«Wie hältst Du es mit dem Risiko?», hätte Goethes Faust fragen können, «mit dem Risiko, dem Teufel zu verfallen, um Lebensglück zu gewinnen.»
Unser umfassendes Bedürfnis nach Sicherheit und Unversehrtheit – körperlich, seelisch wie materiell – treibt uns dazu, nach allen denkbaren Risiken Ausschau zu halten, sie zu erkennen und zu vermeiden oder wenigstens so weit wie möglich zu minimieren.
Risiko, überall
Doch es ist unmöglich, jedes Risiko zu vermeiden, weil die vollkommene Vermeidung einzig durch totales Stillhalten, komplette Inaktivität erreichbar wäre. Wer das Risiko eines Verkehrsunfalls völlig vermeiden will, darf nie mehr auf die Strasse, ja nicht einmal in ihre Nähe.
Wer allen Unannehmlichkeiten aus dem Weg gehen will, muss sich zu Hause einsperren, die Fensterläden schliessen, Türglocke, Telefon und Computer abstellen und sich mucksmäuschenstill verhalten – oder anders gesagt: nur wer sich in Luft auflöst, muss keinerlei Risiko mehr fürchten.
Wer lebt und sich bewegt, wer Optionen zur Auswahl haben und freie Entscheidungen treffen will, der kommt also nicht darum herum, Risiken einzugehen. Und selbst dem Vorsichtigsten, der alles zur Risikominimierung unternimmt, dem bleibt immer noch ein breites Spektrum an Rest-Risiken.
Wie viel Vorsicht ist zu viel?
Freie und kluge Entscheidungen sind nur möglich, wenn alle Informationen über Folgen und Risiken bekannt sind, heisst es. Dieses Postulat ist besonders häufig zu hören, wenn es um politische und gesellschaftliche Weichenstellungen und Regelungen geht. Doch ist dieses Credo der Vorsicht wirklich so klug? Macht nicht gerade das Gebot der gründlichen Risikoabklärung die Entscheidungsfreiheit zunichte?

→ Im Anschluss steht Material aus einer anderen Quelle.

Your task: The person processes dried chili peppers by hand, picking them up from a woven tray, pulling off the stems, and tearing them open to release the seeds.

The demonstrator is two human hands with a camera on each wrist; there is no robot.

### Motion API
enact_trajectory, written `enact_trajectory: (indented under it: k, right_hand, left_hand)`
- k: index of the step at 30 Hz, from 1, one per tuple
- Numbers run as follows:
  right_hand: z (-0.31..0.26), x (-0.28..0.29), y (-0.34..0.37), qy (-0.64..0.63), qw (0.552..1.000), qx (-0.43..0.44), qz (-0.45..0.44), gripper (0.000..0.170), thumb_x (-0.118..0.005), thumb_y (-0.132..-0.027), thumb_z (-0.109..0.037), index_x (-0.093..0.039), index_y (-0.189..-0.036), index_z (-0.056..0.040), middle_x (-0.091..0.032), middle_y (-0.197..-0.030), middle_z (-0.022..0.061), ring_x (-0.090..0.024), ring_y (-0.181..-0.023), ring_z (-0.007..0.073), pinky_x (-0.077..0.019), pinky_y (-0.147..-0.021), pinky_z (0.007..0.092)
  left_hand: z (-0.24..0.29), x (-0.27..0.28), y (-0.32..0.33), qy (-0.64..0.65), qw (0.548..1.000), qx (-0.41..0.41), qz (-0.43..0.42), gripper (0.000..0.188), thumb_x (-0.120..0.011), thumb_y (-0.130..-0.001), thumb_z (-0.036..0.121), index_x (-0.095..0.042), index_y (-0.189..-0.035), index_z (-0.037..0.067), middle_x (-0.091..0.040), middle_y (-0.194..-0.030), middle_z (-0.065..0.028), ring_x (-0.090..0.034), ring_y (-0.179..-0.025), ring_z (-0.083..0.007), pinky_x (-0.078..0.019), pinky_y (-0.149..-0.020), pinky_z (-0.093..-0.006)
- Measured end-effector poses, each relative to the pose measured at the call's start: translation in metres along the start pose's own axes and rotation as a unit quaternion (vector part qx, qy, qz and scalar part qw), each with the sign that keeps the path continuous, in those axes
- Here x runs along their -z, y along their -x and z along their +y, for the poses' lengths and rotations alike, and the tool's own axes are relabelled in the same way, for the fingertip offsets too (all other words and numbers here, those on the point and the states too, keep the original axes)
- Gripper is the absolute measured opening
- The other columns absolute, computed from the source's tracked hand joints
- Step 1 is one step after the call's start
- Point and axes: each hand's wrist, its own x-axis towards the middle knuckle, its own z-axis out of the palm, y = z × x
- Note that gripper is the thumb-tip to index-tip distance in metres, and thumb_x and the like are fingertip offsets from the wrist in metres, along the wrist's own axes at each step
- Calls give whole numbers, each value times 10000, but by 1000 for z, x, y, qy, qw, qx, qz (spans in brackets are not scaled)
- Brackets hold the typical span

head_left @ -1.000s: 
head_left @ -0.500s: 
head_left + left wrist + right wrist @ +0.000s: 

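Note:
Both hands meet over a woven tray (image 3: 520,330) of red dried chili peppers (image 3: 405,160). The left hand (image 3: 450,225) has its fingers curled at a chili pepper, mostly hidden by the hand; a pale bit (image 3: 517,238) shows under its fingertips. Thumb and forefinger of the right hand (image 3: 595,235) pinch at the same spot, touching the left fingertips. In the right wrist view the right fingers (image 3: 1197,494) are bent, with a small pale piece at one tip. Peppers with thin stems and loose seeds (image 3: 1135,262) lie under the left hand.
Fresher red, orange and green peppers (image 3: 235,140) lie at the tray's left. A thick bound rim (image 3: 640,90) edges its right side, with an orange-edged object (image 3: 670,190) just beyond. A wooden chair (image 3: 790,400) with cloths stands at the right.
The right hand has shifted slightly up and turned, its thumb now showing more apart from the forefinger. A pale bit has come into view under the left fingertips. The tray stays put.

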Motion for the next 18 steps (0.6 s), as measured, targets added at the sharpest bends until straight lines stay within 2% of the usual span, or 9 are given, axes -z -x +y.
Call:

Die Folgen einer Entscheidung sind meist so weit verästelt, dass es unmöglich ist, jedes Risiko zu erkennen, geschweige denn, es zu kalkulieren. Wer deshalb seine Entscheidungen immer hinauszögert, um erst mal alle möglichen Risiken zu suchen und zu erforschen, der hat seine Handlungsfreiheit bereits eingebüsst.
Grundrecht auf Risiko
Wer Misserfolg fürchtet, sollte gar nichts anstreben, und wer von der Liebe nicht enttäuscht werden will, darf Gefühle gar nicht erst zulassen. Wer lebt, der muss Risiken eingehen, und der muss auch entscheiden, ob er alle Risiken kennen und welche er für seine Entscheidungen mit einbeziehen will. Darum geht es, wenn die Philosophin Barbara Bleisch in der Sendung «Kulturplatz» ein Grundrecht auf das Nicht-Kennen-Müssen von Risiken postuliert.
Als immanenter Teil des menschlichen Lebens sind Risiken genauso vielfältig wie dieses. Das Kulturmagazin erzählt drei ganz unterschiedliche Geschichten über die Erscheinungsvarianten des Risikos: da gibt es das Risiko als Marketingbotschaft eines Energydrink-Produzenten, das Credo «lebe gefährlich» als Lebensideal einer narzisstischen Leistungsgeneration; da erscheint das Risiko als Zwangslage von Gefangenen, die sich entscheiden müssen, ob sie eine gefährliche Flucht wagen oder auf eine riskante Befreiungsaktion warten sollen; und wir erfahren vom körperlichen Risiko als kreative Strategie eines Aktionskünstlers, zur Überwindung von Ängsten und zur Schocktherapie für das gaffende Publikum.